• _EXERCISE INSTRUCTIONS_
A verbatim copy of the lines from the one with "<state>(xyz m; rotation" through the final line below is required; print it and nothing else.

• _RECORDS SUPPLIED_
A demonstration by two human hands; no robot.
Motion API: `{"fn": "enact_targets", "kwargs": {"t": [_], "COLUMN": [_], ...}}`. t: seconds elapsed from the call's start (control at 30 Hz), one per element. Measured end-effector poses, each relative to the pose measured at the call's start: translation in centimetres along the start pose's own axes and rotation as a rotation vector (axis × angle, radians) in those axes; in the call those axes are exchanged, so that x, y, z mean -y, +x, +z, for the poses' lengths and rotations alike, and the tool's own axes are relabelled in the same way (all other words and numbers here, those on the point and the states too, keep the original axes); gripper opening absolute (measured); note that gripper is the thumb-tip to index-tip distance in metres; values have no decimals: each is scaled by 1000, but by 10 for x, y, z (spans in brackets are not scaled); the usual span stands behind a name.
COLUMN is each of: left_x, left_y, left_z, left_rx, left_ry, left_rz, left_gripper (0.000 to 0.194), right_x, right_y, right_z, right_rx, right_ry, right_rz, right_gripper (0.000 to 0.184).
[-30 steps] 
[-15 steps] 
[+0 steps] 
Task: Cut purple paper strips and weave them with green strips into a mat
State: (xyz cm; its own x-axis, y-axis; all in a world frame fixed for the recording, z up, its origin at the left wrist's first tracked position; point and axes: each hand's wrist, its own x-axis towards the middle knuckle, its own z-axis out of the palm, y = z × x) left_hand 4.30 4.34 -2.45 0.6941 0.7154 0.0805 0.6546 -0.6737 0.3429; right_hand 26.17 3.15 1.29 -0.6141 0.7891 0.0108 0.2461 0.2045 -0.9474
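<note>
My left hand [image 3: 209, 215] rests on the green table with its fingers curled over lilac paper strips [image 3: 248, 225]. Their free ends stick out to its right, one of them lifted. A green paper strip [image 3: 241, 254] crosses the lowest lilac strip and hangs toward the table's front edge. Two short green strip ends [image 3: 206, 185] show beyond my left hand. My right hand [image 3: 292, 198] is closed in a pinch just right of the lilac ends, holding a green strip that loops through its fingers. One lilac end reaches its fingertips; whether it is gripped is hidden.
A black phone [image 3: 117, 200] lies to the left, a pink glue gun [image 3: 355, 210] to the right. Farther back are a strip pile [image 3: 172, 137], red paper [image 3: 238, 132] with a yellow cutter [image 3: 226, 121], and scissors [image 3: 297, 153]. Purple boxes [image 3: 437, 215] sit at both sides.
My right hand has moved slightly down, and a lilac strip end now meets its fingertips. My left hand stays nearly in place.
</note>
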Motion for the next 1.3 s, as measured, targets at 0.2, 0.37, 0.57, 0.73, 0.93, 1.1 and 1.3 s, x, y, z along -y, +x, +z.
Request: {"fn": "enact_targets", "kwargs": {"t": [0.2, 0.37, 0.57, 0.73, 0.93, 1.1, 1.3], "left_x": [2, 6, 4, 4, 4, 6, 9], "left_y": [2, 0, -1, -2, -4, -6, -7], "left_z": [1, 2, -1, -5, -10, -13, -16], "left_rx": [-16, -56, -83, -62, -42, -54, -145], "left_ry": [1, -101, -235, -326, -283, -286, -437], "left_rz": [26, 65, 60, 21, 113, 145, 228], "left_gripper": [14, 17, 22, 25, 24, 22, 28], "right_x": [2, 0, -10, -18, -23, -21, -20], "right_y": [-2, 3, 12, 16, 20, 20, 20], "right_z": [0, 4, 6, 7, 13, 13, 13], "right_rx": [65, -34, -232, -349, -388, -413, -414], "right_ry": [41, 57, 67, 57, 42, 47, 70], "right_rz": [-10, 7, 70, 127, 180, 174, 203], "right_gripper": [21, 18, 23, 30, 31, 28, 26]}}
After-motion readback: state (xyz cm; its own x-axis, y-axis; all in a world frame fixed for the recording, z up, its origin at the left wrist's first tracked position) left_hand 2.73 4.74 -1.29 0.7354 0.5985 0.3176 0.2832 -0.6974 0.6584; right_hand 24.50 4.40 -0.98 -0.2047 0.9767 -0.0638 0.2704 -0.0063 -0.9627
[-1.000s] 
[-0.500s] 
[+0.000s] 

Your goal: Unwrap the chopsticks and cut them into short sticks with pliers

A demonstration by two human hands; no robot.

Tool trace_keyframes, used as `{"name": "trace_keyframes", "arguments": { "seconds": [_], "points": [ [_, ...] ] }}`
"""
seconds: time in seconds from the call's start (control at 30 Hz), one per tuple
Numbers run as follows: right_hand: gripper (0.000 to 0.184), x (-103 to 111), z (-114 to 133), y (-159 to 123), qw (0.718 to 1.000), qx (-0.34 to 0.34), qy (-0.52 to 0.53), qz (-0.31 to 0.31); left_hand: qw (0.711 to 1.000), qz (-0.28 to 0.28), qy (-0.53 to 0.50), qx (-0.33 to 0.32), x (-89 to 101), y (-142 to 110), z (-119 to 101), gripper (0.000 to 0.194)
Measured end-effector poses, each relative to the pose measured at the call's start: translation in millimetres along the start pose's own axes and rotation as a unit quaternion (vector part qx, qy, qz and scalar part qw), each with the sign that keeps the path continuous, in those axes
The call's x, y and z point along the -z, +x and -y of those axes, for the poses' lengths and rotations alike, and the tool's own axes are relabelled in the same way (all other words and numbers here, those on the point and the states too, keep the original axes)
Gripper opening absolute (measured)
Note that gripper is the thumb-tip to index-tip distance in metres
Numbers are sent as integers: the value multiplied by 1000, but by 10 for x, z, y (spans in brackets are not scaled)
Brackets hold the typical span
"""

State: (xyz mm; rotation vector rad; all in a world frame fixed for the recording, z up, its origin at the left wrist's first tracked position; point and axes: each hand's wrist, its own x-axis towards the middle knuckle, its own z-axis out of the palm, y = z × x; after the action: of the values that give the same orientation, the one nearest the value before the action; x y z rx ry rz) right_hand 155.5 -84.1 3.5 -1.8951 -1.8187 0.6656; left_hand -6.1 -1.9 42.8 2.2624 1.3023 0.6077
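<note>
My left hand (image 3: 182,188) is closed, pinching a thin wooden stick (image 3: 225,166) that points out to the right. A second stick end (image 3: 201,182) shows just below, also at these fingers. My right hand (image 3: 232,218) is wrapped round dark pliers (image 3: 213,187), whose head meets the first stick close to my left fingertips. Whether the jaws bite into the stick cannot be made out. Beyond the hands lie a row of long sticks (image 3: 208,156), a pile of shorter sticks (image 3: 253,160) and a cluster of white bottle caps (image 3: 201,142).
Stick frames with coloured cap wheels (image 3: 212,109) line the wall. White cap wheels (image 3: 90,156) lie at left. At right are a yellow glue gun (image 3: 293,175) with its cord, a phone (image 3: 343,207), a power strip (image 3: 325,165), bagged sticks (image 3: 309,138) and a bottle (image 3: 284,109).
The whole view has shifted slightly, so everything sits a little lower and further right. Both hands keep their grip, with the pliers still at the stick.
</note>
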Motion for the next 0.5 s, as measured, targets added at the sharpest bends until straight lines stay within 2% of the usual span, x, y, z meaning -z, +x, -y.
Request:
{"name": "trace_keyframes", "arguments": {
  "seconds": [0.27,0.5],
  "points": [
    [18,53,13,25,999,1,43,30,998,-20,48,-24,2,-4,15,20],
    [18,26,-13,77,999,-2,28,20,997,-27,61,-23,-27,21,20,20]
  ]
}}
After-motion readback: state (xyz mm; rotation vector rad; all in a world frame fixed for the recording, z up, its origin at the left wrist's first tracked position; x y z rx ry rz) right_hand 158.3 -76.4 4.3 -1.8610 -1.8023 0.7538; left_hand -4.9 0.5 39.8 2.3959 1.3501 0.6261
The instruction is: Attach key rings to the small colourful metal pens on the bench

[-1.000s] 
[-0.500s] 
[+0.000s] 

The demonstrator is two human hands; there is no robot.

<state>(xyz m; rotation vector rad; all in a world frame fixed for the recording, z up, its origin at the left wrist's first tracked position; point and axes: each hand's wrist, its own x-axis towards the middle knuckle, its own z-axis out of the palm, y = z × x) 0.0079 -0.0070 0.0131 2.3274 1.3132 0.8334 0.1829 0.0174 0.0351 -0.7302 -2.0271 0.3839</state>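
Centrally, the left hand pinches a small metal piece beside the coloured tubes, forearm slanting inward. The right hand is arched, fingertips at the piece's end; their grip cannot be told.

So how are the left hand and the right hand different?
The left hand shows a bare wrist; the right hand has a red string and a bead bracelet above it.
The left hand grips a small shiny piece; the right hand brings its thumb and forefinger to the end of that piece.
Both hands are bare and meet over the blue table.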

• _OUTPUT BELOW_
<state>(xyz m; rotation vector rad; all in a world frame fixed for the recording, z up, its origin at the left wrist's first tracked position; point and axes: each hand's wrist, its own x-axis towards the middle knuckle, its own z-axis out of the palm, y = z × x) 0.0079 -0.0070 0.0131 2.3274 1.3132 0.8334 0.1829 0.0174 0.0351 -0.7302 -2.0271 0.3839</state>
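Centrally, the left hand pinches a small metal piece beside the coloured tubes, forearm slanting inward. The right hand is arched, fingertips at the piece's end; their grip cannot be told.

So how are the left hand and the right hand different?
The left hand shows a bare wrist; the right hand has a red string and a bead bracelet above it.
The left hand grips a small shiny piece; the right hand brings its thumb and forefinger to the end of that piece.
Both hands are bare and meet over the blue table.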

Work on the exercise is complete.